◆ Task requirements ◆
What you give back should match the listing word for word.
+++
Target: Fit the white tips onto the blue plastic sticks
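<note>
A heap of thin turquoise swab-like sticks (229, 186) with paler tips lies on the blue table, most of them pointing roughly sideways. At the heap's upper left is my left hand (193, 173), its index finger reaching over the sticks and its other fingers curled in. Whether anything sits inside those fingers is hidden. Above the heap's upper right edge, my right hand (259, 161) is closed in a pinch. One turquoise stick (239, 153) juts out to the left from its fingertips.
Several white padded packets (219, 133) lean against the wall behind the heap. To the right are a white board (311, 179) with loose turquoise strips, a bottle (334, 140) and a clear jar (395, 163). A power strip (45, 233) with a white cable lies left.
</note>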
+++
◆ Exercise solution ◆
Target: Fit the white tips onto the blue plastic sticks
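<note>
A heap of thin turquoise swab-like sticks (229, 186) with paler tips lies on the blue table, most of them pointing roughly sideways. At the heap's upper left is my left hand (193, 173), its index finger reaching over the sticks and its other fingers curled in. Whether anything sits inside those fingers is hidden. Above the heap's upper right edge, my right hand (259, 161) is closed in a pinch. One turquoise stick (239, 153) juts out to the left from its fingertips.
Several white padded packets (219, 133) lean against the wall behind the heap. To the right are a white board (311, 179) with loose turquoise strips, a bottle (334, 140) and a clear jar (395, 163). A power strip (45, 233) with a white cable lies left.
</note>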

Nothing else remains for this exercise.